Trading Techs. Int’l, Inc. v. eSpeed, Inc., No. 04 C 5312 (N.D. Ill. Jun. 13, 2008).

The Court held that its May 22 permanent injunction against defendant eSpeed (click here for the Blog’s post on the injunction) was a final judgment, which allowed for appeal to the Federal Circuit.  Anyone reading the Blog’s recent posts regarding the Court’s permanent injunction against eSpeed, and eSpeed’s appeal of the injunction as well as plaintiff Trading Technologies’ ("TT") cross-appeal, might have assumed that the Court had entered a final judgment.  eSpeed apparently did because it filed an appeal of the permanent injunction to the Federal Circuit (click here for the Blog’s post on the issues on appeal).  TT filed its broader appeal shortly thereafter (which eSpeed objected to as untimely because the Court had not entered a final judgment on anything beyond the permanent injunction), but disagreed that the Court had entered a final judgment on any issue.  TT, therefore, also filed an emergency motion requesting that the Court vacate its permanent injunction, rule on the parties’ cross-motions for attorney’s fees (the Court now has ruled on those motions, click here for the Blog’s post about that decision) and then reenter the permanent injunction along with final judgment.*

This may seem like irrelevant procedural posturing, but TT explains the appellate rules implications in its emergency motion:

The rules state that the first-filed notice of appeal is the appellant, but when both parties file an appeal on the same day, the plaintiff is deemed the appellant. F.R.A.P. 28.1. Where there is a cross-appeal, the appellant has the advantage of having higher word limits in its briefs and also files the first brief focused solely on the issues it seeks to appeal. The general rule is that a plaintiff, like TT here, has the right to be an appellant if it wants to appeal an issue.

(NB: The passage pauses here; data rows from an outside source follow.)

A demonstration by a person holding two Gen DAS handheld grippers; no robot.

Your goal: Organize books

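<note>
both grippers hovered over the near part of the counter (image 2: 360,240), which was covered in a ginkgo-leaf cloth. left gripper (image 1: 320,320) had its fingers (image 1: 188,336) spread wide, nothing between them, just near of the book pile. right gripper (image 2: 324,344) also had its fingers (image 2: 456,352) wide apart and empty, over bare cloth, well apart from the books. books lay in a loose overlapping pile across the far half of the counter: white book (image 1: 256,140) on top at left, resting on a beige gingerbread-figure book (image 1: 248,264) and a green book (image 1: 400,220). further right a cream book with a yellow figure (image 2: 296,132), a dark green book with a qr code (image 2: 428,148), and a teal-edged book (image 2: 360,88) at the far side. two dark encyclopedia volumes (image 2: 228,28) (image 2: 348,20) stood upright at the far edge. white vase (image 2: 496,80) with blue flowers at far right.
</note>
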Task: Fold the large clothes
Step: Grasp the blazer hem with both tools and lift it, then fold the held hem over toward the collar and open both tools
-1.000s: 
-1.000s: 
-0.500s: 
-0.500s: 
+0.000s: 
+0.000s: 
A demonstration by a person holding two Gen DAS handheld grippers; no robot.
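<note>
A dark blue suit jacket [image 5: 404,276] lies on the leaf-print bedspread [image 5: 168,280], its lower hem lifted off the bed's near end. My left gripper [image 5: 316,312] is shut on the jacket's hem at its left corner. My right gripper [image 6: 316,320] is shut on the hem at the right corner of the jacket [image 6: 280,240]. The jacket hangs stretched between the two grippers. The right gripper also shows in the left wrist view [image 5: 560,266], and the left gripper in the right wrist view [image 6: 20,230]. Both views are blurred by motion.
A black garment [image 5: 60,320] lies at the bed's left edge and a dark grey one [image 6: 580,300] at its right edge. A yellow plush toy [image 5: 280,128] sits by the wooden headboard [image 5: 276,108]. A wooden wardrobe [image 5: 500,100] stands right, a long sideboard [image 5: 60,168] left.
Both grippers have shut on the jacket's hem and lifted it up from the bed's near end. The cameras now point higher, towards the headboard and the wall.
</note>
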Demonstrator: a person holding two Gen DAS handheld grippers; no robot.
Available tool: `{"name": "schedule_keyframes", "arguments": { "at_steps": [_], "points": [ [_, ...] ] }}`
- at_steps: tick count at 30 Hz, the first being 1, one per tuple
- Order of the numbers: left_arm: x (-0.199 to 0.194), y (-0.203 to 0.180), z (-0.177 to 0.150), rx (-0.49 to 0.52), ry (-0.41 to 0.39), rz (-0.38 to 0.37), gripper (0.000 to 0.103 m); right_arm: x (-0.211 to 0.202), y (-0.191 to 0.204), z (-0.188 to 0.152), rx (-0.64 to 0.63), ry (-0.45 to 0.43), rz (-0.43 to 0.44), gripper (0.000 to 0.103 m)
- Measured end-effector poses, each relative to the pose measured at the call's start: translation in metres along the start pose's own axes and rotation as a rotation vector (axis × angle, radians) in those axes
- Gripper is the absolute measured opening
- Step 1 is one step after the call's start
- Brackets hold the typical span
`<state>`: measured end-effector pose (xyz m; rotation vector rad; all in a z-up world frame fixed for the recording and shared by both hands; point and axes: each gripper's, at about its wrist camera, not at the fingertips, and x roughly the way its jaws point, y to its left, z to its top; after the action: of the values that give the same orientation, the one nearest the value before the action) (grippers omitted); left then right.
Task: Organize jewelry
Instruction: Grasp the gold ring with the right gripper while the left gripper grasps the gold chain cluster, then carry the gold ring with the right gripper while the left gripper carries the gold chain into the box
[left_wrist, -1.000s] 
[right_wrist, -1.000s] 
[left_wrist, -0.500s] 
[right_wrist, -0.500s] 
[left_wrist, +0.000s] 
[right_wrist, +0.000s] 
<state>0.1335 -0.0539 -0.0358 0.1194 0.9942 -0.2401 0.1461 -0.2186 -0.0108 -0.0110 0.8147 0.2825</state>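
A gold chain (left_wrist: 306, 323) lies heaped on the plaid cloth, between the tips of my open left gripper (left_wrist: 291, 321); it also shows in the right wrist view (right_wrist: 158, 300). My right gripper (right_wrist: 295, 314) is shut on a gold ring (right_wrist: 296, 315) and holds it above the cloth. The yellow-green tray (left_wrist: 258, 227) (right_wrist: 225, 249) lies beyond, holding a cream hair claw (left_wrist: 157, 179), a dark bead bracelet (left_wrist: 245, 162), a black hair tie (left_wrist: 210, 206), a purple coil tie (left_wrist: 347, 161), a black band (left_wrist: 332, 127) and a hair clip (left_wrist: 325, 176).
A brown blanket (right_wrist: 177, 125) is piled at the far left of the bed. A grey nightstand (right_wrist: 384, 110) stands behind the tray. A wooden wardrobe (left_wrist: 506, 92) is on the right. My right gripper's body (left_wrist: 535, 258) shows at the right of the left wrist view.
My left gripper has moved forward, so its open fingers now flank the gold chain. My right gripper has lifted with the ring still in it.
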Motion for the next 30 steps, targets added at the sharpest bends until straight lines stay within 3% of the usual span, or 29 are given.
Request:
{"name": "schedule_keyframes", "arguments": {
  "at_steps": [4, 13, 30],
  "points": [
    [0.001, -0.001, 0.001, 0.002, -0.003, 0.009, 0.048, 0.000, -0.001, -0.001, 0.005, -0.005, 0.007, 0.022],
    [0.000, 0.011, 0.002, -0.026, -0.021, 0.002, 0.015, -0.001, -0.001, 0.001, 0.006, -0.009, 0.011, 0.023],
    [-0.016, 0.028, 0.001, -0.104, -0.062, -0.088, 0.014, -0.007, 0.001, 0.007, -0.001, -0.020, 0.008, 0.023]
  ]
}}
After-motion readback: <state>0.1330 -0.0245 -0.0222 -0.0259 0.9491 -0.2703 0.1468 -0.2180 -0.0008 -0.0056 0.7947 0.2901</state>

The Court did not directly rule on TT’s motion, but effectively decided it by entering this Minute Order stating that its May 22 permanent injunction was a final judgment effective May 22.  The Clerk, who subsequently entered final judgment on all issues effective May 22, and the parties — eSpeed filed a notice of appeal of all issues rather than its initial appeal of just the injunction — treated the final judgment as relating to all matters before the Court, which makes both parties’ appeals timely.  According to TT’s above analysis, because TT filed its appeal after but on the same day as eSpeed, TT will be appellant and eSpeed will be the cross-appellant.

For those concerned that the Blog might be silent about this case for months, have no fear.  The related cases continue and I will continue blogging about both the related cases and the appeal.